18 março 2016

Falta Pouco


Te devoro e te deserto. Reinvento o cheiro do teu sexo, destruo tua bondade nas maiúsculas noites, suo esse desejo como febre desatinada. Gota quente do teu líquido porco que escorre por entre os poros e escapa nas arestas dos cantos amargos da tua língua em minha língua - em outras línguas. Incontáveis madrugadas tento te reescrever já que não consigo te desacender. Faço preces secretas aos deuses inóspitos. Ressuscito a memória da memória da memória. Nossas almas ofertadas em goles de vodka, cigarros baratos e pratos de cocaína. Refaço milimetricamente todos os nossos passos. Sem recordações do nosso amor, esqueço-me das horas. Pelos caminhos, sopro maconha dentro de bocas sujas de palavras mal escolhidas. A cidade me devora. Perplexa. Dissimulada. Herege. Receio ser morta por uma só lágrima de chuva. Minha saliva se desfaz no sal da tua pele agreste.
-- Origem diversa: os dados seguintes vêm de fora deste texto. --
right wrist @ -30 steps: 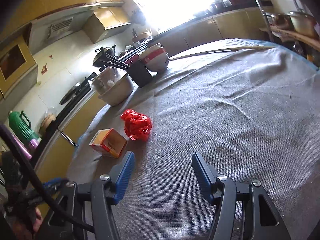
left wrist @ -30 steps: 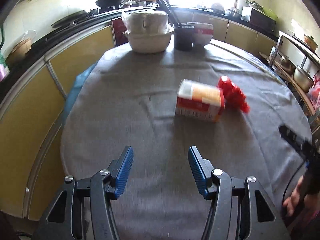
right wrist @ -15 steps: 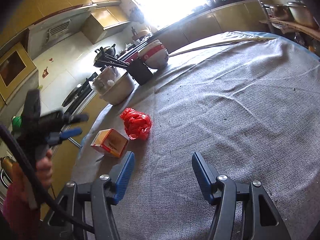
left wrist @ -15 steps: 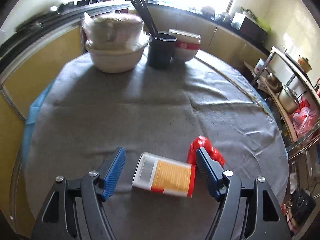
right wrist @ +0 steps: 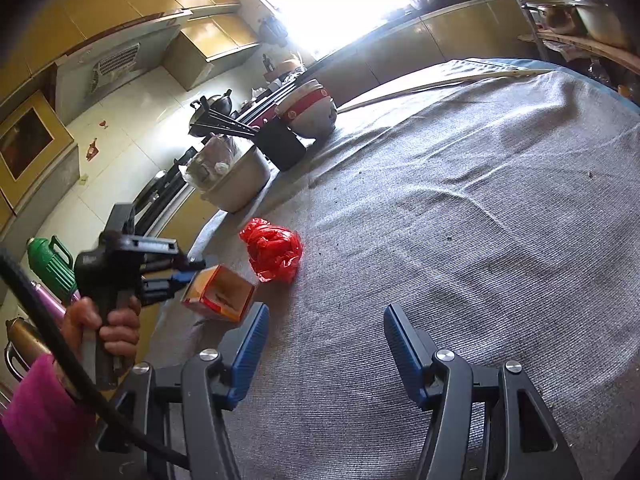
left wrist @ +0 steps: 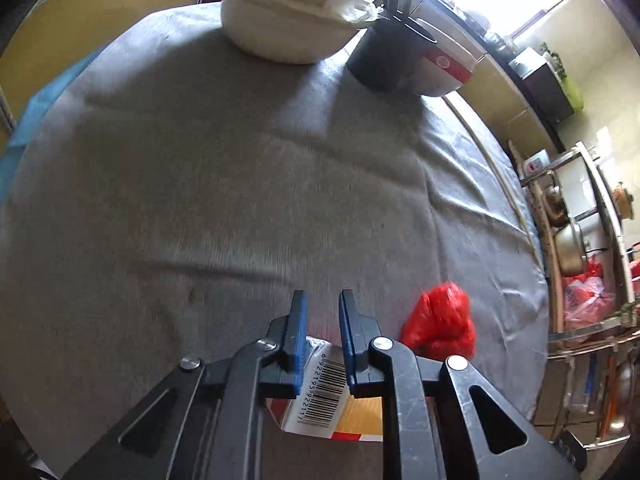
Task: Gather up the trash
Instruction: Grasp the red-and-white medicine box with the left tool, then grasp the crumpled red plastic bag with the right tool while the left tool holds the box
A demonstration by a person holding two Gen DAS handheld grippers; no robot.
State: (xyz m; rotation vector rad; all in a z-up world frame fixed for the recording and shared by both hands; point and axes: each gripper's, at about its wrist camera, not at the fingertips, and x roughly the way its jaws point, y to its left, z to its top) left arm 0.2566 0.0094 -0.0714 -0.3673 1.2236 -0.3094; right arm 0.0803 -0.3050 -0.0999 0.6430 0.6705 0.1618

Ovos germinam pelas entranhas do meu ventre, como uma serpente ancestral grávida de uma criança mítica. Matei nossos filhos. Te devoro e te deserto. Ando por entre ruas escuras e becos sem saída. Me perco por entre linhas labirínticas no esplendor de nuvens nebulosas. Danço a dança dos antepassados em teus ouvidos. Mordo outros lábios em busca do amargo do teu sangue. Os demônios do nosso amor florescem e criam olhos obscenos como olhos de gente. E mãos e línguas, como línguas de gente, e dentes como dentes de gente. E mentiras - como mentiras de gente. Disse-te que tudo seria de novo e seríamos de novo. Disse? Tudo que me sobreviveu, me agride. Dentro do teu corpo, insaciável e promíscuo, eu te devoro, como um demônio sedento em meio ao deserto. A vida cruel por ser vida. Parto de ti, viajo nos teus caminhos, corro e perco-me e desencontro-me no enredo de ti, nasço, morro, oco, linhas invisíveis. Caio, avanço, regresso. Na prisão do meu peito, teu nome se torna grito. A cada quilometro, um mês. A cada metro, um dia. Como caminhar sem recuar, se seguir em frente é também lembrar de você? Quanto falta? Viro-me de repente e só vazio, silêncio intenso, palavras vagas em cada linha de claridade. Eras um pouco muito de mim. Quanto é que ainda me falta? – perguntava-me. Inventava-me e repetia-me como um mantra: falta pouco, falta pouco.